Quando passamos a nos aborrecer e com nossas mães ou filhos (por cansaço ou frustração de nossas expectativas), compensamos a raiva que isto gera com o montante de amor (narcísico) que reveste esta relações. Mas quando esta mesma frustração surge numa relação que não possui o vínculo amoroso de base, ela só pode resultar em hostilidade.

Padrastos, madrastas e enteados são pessoas com quem mantemos relações familiares, com todas as suas contingências, mas a eles nos permitimos odiar, sem a interdição, culpa ou compensação do amor mais primário que dedicamos à família original. É bem mais difícil admitirmos a raiva que sentimos por eles.
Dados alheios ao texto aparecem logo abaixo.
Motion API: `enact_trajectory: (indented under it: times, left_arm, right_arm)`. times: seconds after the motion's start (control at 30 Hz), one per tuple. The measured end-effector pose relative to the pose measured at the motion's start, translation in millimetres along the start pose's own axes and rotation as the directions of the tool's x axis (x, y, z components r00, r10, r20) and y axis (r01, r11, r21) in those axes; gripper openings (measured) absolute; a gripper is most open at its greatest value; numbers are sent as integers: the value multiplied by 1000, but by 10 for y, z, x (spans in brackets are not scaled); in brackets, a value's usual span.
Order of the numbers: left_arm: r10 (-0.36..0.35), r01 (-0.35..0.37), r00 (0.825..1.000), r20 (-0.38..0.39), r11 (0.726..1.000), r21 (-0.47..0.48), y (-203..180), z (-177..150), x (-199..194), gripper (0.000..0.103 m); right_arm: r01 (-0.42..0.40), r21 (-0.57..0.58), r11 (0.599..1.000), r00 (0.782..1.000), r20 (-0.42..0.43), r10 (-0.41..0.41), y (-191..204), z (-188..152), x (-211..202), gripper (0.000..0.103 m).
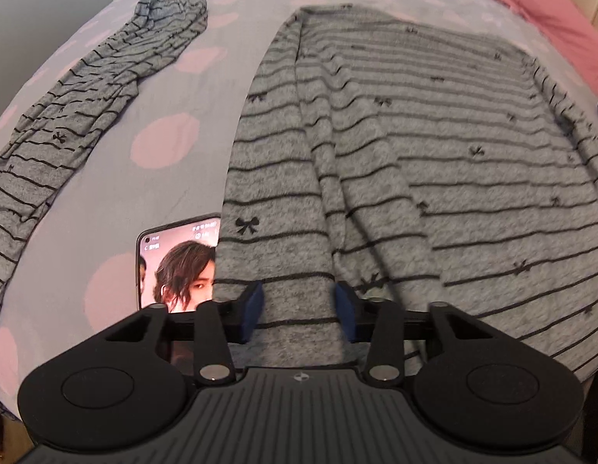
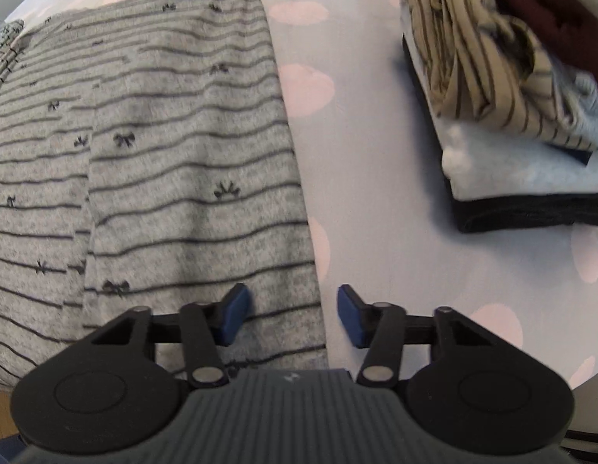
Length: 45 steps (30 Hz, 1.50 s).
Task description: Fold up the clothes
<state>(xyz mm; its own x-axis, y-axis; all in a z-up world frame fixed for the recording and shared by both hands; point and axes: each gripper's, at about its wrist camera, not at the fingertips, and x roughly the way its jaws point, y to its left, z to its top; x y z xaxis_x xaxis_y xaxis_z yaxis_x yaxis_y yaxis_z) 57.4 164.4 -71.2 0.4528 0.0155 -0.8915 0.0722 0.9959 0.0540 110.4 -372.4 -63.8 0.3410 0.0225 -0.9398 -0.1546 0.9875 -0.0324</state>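
Note:
A grey top with thin dark stripes and small bows point(image 1: 395, 147) lies flat on the bed, its sleeves folded in over the body. My left gripper point(image 1: 300, 311) is low over the top's near left hem. Its blue pads point(image 1: 254, 309) stand apart with flat cloth between them, and no pinch shows. In the right wrist view the same top point(image 2: 183, 154) fills the left half. My right gripper point(image 2: 295, 315) straddles the top's near right edge, its left pad over the cloth and its right pad over bare sheet. Both grippers are open.
The bed sheet point(image 1: 190, 89) is pale lilac with pink dots. A matching grey striped garment point(image 1: 86, 108) lies crumpled at the left. A lit phone point(image 1: 175, 263) rests by the top's near left corner. A pile of folded clothes point(image 2: 511, 116) sits at the right, and pink bedding point(image 1: 561, 27) at the far right.

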Motion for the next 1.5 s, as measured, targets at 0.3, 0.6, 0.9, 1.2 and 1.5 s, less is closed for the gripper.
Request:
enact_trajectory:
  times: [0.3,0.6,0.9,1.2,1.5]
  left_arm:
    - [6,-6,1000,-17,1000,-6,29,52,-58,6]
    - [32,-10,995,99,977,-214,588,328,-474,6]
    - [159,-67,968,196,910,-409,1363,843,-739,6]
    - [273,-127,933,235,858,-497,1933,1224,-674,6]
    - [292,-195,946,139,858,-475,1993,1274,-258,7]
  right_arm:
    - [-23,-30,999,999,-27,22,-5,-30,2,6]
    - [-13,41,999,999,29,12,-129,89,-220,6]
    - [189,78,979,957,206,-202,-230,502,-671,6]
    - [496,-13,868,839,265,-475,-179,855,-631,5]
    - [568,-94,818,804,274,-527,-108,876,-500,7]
Meus cumprimentos e admiração então àqueles que se incumbem das funções de cuidado de alguém que não é seu filho de sangue, constroem por toda uma vida uma relação de intimidade familiar e que vivem um drama pós-hamletiano: ser e não ser, concomitantemente.

Quase nove anos após a cena da fralda, aquela minha filha neste ano me pediu para irmos a um shopping para comprar um presente para a mãe e um para aquela madrasta. Quando tentei dar um palpite no presente da segunda, fui dispensado: ela sabia melhor que eu do gosto da madrasta pelo convívio familiar, de mulher para mulher.